The s3 connector indexes objects under a bucket prefix. It's S3-compatible, so the same connector covers AWS S3, Cloudflare R2, Google Cloud Storage (S3 interop), and MinIO — the only difference is endpoint_url.

How MFS sees it

The tree mirrors object keys under the configured bucket and prefix:

s3://acme-docs/
└── engineering/
    └── rfc/
        ├── rfc-001.md      document
        └── rfc-002.pdf     document

Objects are classified by extension exactly like the file connector: documents and code are converted and embedded; structured text is browse/grep only; other types are browse/export only.

Credentials

Pick the path for your provider:

  • AWS S3: an IAM access key (or STS temporary credentials). boto3 reads AWS_ACCESS_KEY_ID / AWS_SECRET_ACCESS_KEY from the environment automatically, so you can omit them from the TOML. Minimum IAM policy:

    {
      "Version": "2012-10-17",
      "Statement": [{
        "Effect": "Allow",
        "Action": ["s3:GetObject", "s3:ListBucket"],
        "Resource": ["arn:aws:s3:::my-bucket", "arn:aws:s3:::my-bucket/*"]
      }]
    }
    
  • Cloudflare R2: an R2 API token with Object Read; set endpoint_url = "https://<account-id>.r2.cloudflarestorage.com" and region = "auto".

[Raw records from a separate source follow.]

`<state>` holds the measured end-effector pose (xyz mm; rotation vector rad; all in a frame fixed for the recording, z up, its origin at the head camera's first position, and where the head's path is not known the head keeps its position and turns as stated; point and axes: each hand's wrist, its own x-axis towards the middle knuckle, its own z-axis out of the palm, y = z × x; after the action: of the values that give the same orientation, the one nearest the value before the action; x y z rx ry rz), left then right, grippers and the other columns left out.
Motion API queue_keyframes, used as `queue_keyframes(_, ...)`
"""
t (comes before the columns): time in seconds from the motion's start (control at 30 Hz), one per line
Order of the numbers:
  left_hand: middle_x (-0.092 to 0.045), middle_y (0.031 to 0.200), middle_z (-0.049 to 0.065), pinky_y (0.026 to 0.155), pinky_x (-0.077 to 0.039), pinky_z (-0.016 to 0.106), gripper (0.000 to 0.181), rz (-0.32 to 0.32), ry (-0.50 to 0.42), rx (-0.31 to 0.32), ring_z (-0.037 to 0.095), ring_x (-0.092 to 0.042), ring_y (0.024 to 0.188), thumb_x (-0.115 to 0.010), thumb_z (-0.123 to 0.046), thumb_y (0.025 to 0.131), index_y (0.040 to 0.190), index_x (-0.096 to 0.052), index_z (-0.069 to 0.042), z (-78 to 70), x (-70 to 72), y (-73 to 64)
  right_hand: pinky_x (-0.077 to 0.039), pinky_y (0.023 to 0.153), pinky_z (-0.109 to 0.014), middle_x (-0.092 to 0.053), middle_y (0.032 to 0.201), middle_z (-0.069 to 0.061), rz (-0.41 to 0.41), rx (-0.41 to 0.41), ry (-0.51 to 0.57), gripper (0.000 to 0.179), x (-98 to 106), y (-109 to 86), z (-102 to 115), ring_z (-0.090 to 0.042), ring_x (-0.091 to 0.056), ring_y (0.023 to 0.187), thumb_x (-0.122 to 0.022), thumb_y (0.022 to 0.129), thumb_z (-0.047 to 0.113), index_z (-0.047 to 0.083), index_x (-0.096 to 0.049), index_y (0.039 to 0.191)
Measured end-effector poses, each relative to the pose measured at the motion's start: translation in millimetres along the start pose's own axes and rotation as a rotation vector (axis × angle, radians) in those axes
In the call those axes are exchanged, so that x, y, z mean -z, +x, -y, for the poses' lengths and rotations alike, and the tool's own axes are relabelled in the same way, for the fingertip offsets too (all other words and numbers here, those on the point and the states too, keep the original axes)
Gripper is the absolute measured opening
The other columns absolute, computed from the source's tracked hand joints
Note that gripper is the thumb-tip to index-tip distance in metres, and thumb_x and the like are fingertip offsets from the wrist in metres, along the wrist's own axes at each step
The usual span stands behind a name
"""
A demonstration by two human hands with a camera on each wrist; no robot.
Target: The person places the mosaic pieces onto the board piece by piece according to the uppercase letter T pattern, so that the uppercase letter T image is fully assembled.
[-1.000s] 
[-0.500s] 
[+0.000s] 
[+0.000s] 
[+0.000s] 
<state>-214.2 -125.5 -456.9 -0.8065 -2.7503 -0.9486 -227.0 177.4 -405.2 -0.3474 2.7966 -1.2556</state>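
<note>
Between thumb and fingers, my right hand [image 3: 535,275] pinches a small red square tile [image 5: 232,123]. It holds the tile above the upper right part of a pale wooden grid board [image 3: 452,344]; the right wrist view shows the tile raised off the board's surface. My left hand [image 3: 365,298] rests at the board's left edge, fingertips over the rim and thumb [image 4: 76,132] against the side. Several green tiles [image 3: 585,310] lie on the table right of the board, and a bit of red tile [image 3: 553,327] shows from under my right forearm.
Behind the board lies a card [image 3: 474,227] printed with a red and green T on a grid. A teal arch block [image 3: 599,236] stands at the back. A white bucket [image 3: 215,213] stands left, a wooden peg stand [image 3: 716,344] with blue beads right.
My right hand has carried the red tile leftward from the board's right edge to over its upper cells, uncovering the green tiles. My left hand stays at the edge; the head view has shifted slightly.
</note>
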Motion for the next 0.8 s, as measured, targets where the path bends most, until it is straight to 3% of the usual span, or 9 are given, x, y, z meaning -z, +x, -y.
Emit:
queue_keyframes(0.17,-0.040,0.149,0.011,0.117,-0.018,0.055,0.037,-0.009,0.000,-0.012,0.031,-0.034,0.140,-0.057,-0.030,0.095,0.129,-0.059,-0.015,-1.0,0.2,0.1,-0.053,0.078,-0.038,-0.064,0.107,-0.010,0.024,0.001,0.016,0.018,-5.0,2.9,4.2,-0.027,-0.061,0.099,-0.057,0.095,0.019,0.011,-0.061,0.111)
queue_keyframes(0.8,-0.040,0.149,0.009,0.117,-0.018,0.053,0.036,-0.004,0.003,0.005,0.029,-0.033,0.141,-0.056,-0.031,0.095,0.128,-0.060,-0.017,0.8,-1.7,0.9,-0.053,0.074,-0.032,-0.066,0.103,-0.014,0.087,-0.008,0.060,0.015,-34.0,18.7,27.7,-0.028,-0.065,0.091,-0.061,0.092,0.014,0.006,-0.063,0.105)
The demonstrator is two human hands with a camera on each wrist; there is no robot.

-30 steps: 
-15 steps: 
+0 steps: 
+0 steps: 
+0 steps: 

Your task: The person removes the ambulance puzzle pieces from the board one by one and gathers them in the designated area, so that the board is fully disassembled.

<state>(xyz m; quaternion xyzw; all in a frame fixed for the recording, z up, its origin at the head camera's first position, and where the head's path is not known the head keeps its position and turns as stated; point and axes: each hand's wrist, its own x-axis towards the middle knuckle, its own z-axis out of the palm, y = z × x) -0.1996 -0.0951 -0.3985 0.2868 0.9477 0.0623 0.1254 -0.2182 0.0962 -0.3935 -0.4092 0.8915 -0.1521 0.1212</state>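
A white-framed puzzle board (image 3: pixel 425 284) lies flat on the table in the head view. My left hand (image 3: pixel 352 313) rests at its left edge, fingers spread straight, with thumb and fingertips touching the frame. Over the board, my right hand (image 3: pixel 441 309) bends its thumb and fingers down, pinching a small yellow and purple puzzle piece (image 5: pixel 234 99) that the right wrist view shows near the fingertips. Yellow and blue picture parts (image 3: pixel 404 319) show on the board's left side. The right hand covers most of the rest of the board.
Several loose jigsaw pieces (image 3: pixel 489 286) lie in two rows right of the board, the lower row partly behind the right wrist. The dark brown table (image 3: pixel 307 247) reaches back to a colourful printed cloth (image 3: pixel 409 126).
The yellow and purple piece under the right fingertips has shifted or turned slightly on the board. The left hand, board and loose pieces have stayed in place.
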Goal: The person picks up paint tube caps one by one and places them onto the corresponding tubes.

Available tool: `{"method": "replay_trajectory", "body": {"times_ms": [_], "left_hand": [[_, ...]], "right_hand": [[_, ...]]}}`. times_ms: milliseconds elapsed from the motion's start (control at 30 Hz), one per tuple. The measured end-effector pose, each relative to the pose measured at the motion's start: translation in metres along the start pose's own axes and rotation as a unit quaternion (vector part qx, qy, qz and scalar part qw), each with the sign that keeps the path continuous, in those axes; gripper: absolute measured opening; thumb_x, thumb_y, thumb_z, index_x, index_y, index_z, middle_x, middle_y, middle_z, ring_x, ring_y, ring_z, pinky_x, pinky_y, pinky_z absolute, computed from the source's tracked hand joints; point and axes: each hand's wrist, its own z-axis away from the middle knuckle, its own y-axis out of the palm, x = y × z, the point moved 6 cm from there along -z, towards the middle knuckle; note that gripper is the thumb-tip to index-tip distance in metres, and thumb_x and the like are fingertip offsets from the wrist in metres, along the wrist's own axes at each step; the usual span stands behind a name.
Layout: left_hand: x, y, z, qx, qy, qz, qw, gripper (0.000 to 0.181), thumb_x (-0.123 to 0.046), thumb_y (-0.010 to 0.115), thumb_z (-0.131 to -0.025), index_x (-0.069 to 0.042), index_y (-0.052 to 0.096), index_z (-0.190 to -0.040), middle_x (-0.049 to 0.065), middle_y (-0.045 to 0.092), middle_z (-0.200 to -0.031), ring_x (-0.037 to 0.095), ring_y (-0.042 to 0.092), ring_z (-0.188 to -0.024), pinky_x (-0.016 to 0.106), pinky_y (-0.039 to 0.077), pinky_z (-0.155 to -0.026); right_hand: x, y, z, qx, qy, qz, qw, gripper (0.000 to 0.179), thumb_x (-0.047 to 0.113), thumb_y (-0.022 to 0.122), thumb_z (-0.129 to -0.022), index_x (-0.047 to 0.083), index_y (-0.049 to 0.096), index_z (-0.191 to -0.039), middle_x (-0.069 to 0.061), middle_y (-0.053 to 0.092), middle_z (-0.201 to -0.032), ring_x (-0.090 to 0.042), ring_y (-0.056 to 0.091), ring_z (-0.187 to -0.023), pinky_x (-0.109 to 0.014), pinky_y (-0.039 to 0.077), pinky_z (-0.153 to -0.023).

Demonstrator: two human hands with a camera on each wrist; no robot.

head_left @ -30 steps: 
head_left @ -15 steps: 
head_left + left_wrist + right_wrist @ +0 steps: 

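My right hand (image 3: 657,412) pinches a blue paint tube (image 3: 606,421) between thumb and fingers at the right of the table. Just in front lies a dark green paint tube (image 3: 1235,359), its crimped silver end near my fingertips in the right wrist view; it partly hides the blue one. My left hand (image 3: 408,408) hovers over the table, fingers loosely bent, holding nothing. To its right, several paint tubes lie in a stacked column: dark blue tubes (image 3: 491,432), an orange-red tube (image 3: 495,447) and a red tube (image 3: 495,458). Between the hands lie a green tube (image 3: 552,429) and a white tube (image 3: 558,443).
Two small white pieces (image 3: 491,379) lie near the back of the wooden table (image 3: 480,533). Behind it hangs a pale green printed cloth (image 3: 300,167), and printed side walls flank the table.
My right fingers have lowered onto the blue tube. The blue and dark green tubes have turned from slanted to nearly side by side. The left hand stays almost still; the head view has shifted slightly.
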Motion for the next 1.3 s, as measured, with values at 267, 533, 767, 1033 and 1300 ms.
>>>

  • GCS (S3 interop): an HMAC key; endpoint_url = "https://storage.googleapis.com".
  • MinIO: the service's access/secret key; endpoint_url of your MinIO URL.

Configuration

bucket = "acme-docs"
prefix = "engineering/rfc/"
region = "us-west-2"
access_key_id = "env:AWS_ACCESS_KEY_ID"
secret_access_key = "env:AWS_SECRET_ACCESS_KEY"
# endpoint_url = "https://<account-id>.r2.cloudflarestorage.com"   # R2/GCS/MinIO

Sync and freshness

The connector uses each object's etag as its cursor, so re-syncs only re-process changed objects; deletions are caught by full_scan. Versioned buckets expose only the latest version.

Search and browse

mfs add s3://acme-docs --config ./s3.toml

mfs search "retention policy" s3://acme-docs/engineering/rfc/
mfs cat s3://acme-docs/engineering/rfc/rfc-001.md --range 1:80
mfs export s3://acme-docs/engineering/rfc/rfc-001.pdf /tmp/rfc-001.pdf

Pitfalls

  • prefix is exact — use a trailing slash when you mean a directory-like prefix.
  • IAM must allow both ListBucket and GetObject for the scoped bucket/prefix.
  • Very large PDFs or Office files can be expensive to convert.